··· MATERIAL PROVIDED

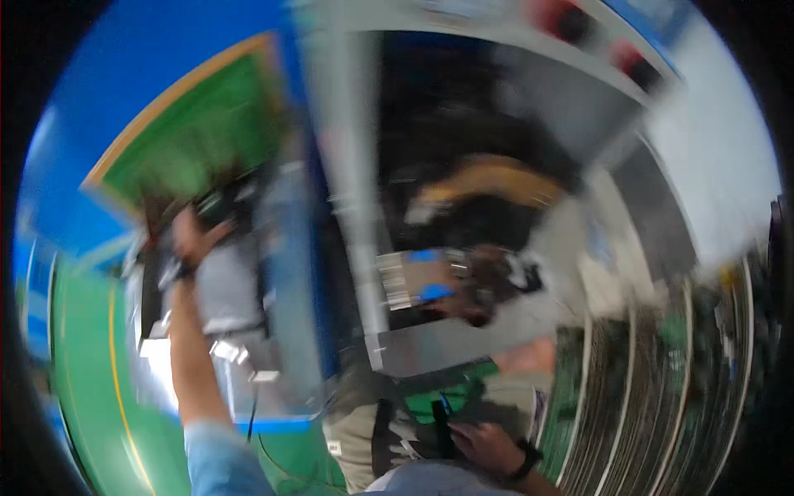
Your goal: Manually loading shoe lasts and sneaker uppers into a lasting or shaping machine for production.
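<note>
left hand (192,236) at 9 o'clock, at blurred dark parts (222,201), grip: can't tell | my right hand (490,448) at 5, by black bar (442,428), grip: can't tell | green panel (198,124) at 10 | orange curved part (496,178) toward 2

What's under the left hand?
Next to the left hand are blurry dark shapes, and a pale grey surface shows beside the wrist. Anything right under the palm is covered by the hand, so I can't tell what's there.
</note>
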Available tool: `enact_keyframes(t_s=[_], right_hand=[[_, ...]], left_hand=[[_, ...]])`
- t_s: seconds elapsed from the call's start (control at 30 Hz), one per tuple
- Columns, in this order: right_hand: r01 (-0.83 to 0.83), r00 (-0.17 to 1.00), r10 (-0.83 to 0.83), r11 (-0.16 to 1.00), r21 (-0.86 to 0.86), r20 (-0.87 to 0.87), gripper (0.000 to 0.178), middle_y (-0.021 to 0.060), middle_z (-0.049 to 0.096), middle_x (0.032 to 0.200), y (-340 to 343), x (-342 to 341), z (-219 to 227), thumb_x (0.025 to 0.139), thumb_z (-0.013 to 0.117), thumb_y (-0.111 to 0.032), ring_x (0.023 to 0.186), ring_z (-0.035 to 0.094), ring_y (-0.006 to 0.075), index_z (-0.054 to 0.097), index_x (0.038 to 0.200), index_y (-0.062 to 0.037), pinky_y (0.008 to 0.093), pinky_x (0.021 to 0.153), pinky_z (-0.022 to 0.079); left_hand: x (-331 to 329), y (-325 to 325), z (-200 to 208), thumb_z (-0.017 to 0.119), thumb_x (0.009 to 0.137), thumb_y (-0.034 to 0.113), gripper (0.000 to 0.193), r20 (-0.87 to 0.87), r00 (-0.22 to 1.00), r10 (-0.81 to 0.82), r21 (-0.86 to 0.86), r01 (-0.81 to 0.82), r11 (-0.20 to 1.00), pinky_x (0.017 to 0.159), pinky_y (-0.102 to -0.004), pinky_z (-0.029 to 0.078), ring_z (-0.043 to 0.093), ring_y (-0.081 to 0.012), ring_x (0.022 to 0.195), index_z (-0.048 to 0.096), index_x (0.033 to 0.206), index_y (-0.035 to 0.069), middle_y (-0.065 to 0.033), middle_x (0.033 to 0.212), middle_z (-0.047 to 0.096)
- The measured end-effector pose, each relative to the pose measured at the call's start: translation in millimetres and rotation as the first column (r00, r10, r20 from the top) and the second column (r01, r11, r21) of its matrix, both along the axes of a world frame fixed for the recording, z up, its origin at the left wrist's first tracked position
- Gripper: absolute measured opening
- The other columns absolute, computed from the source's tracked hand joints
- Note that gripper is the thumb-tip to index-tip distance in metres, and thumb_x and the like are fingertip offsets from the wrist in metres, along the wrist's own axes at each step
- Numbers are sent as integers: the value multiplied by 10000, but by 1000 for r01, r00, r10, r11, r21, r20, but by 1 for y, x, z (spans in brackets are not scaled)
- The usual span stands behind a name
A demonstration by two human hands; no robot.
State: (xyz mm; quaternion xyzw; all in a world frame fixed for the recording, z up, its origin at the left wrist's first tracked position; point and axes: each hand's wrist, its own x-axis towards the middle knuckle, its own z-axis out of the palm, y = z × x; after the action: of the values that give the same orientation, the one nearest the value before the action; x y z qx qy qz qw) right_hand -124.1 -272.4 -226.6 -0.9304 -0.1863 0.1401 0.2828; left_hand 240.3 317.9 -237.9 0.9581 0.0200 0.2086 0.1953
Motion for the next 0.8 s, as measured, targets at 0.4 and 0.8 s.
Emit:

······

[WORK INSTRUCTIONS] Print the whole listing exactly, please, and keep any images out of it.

[ANSWER TO THIS TASK]
Your goal: Manually loading shoe lasts and sneaker uppers into a lasting or shaping machine for production.
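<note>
left hand (192,236) at 9 o'clock, at blurred dark parts (222,201), grip: can't tell | my right hand (490,448) at 5, by black bar (442,428), grip: can't tell | green panel (198,124) at 10 | orange curved part (496,178) toward 2

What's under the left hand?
Next to the left hand are blurry dark shapes, and a pale grey surface shows beside the wrist. Anything right under the palm is covered by the hand, so I can't tell what's there.
</note>
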Available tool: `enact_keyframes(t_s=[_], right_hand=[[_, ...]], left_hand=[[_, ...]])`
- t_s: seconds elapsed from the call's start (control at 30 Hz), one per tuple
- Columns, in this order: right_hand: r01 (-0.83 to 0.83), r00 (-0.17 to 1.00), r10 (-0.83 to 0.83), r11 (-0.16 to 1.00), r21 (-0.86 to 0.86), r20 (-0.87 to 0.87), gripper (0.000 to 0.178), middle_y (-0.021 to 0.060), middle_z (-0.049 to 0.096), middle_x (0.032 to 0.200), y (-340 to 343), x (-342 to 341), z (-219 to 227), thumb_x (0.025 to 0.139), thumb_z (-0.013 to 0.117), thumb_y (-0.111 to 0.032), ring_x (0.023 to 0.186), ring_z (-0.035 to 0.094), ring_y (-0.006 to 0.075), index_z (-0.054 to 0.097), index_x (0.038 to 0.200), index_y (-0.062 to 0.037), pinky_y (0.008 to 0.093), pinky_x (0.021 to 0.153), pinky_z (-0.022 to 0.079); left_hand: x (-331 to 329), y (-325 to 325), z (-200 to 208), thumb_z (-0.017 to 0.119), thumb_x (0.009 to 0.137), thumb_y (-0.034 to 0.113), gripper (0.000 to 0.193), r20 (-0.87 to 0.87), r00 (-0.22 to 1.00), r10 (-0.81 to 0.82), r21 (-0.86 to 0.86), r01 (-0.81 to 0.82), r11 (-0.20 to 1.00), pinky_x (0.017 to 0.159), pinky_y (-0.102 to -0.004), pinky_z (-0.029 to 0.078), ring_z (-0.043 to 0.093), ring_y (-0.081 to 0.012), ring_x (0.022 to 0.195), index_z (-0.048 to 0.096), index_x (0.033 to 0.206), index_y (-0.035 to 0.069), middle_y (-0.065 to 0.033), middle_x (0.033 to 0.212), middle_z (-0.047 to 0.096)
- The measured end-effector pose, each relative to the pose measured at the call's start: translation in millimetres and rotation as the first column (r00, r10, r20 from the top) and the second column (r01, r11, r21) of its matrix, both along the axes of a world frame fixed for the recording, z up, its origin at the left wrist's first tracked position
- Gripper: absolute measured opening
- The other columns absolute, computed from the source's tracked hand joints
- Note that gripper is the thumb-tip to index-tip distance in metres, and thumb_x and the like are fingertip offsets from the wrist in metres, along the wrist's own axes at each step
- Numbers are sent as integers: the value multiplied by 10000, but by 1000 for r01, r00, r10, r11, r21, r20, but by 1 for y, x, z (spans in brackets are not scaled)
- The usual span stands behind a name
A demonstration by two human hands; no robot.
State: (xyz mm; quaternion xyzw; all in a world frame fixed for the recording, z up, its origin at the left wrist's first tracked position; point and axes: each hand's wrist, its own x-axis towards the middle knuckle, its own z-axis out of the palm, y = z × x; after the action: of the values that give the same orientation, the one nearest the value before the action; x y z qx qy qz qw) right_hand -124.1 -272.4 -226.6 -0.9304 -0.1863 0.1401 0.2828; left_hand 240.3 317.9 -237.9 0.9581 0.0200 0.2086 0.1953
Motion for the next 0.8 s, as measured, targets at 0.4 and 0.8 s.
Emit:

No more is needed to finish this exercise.